Prudential: Diverse Experiences Help Prudential's Board Shape the Present and Future

By John Chartier

Growing up in the segregated South, Gilbert Casellas learned early what it means to feel excluded. He attended a segregated school in the mostly Latino community of Ybor City in Tampa, Florida, and couldn’t use water fountains or go to movie theaters designated whites-only.


One of his most vivid memories was being told he could no longer attend a local Boys Club after the organization discovered he was a student at a segregated school.

“The thought of a parent saying to their child, ‘you can’t go there’ for no reason other than who you are and what you look like was one of the most in-your-face experiences I had of growing up in the segregated South,” said Casellas, an independent director on Prudential Financial’s board and chair of its Corporate Governance and Business Ethics Committee.

Influenced by those experiences, he became a lawyer, spending most of his career championing diversity and fighting discrimination. As head of the U.S. Equal Employment Opportunity Commission (1994-1998), he fought innumerable discrimination cases. He later sought to join a corporate board where he could continue to champion diversity and inclusion.

He chose Prudential.

“I was attracted by the quality of the management, the quality of the board and the company’s history,” Casellas said. “Think about a company that started 140-plus years ago as an inclusive company that sought to serve working-class families. That was pretty new and different at the time.”

Today, two-thirds of the company’s board is diverse, as are 80 percent of the company’s non-employee directors.
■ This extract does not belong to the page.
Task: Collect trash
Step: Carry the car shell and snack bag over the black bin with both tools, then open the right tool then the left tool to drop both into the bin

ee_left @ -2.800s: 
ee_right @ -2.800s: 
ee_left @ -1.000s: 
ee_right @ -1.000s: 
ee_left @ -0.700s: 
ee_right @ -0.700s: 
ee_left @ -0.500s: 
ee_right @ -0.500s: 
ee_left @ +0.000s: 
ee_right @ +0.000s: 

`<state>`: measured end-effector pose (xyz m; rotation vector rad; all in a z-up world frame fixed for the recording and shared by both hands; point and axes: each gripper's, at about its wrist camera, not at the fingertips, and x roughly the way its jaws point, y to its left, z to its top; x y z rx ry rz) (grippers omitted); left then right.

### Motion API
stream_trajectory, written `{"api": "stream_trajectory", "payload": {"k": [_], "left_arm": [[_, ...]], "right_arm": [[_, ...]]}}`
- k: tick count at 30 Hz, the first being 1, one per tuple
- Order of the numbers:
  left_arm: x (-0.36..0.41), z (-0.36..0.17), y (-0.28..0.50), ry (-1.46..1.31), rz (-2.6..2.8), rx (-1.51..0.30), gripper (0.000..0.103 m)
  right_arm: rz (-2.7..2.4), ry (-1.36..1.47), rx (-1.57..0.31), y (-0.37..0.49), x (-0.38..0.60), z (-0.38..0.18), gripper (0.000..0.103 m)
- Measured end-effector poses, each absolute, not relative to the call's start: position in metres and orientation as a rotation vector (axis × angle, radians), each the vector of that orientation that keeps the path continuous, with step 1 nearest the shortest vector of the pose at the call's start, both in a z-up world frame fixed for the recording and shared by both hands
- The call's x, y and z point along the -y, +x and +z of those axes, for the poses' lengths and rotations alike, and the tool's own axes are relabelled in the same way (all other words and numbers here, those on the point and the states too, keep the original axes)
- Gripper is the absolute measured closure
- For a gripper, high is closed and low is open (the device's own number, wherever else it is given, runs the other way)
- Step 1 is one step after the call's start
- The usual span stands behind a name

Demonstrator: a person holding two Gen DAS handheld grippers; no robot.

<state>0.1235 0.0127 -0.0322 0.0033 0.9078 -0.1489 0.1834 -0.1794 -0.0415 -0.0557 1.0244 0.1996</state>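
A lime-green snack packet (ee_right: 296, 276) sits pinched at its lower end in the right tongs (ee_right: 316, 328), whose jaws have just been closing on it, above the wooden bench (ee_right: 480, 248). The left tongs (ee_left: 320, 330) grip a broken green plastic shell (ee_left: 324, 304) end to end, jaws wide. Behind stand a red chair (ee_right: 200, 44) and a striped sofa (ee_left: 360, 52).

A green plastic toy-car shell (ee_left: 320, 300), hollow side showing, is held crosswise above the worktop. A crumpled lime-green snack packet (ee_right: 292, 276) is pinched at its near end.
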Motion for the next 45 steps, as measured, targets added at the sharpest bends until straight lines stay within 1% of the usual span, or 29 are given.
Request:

Prudential’s board recently received the Executive Women of New Jersey’s Board Gender Diversity Award and was honored by the Women’s Forum of New York for having at least 25 percent of its board seats held by women. More recently, it has been nominated for the 2018 National Association of Corporate Directors NXT Recognition Award and received the Governing Board Diversity Champion Award from the California Department of Insurance in 2017.

And Casellas himself was tapped for inclusion in the 2019 National Association of Corporate Directors’ Directorship 100, an annual list of the most influential leaders in boardrooms and corporate governance. Casellas and his fellow honorees will be recognized at a ceremony this week.

Casellas and Peggy Foran, who joined Prudential in 2009 as chief governance officer and corporate secretary, were also leading voices in the company’s decision to expand its reporting on board diversity beginning with Prudential’s 2010 proxy.

Both Casellas and Foran, a senior vice president, believe board diversity enables companies to best represent the interests of all its stakeholders and leads to better decision-making and long-term value creation.

“The more diverse board you have the better outcomes you achieve—for all of your constituencies,” Foran said. “It may take longer to make decisions, but that’s because you’re going to have more collaboration, more discussion and more points of view. Ultimately, you’re going to get a much better decision.”

Added Casellas, “Having people in the room who have a variety of experiences and backgrounds has made a positive difference in every one of Prudential’s major strategic decisions over the last 20 years.”

So how do you achieve such a strong, collaborative and well-rounded board There are numerous ways, but Foran says clear communication and what she calls a skills and experience matrix are arguably the most critical.

Foran and Casellas worked with the board to create a clear set of specific skills the company looks for in choosing a diverse candidate. These skills include a mix of professional and personal experiences and skills. And that experience matrix is printed in the company’s proxy for all shareholders to see.

Casellas and other board members also make it a point to personally attend meetings with institutional shareholders—to do a listening tour of sorts. Investors often share their views on board diversity and other issues, which board members can then discuss and determine how to fine-tune their strategy.

“First and foremost, you want to be the best. And to be the best, you must have the best thinking,” Casellas said. “You need to have as many perspectives around the table as possible. I don’t think you can be successful and compete without that.”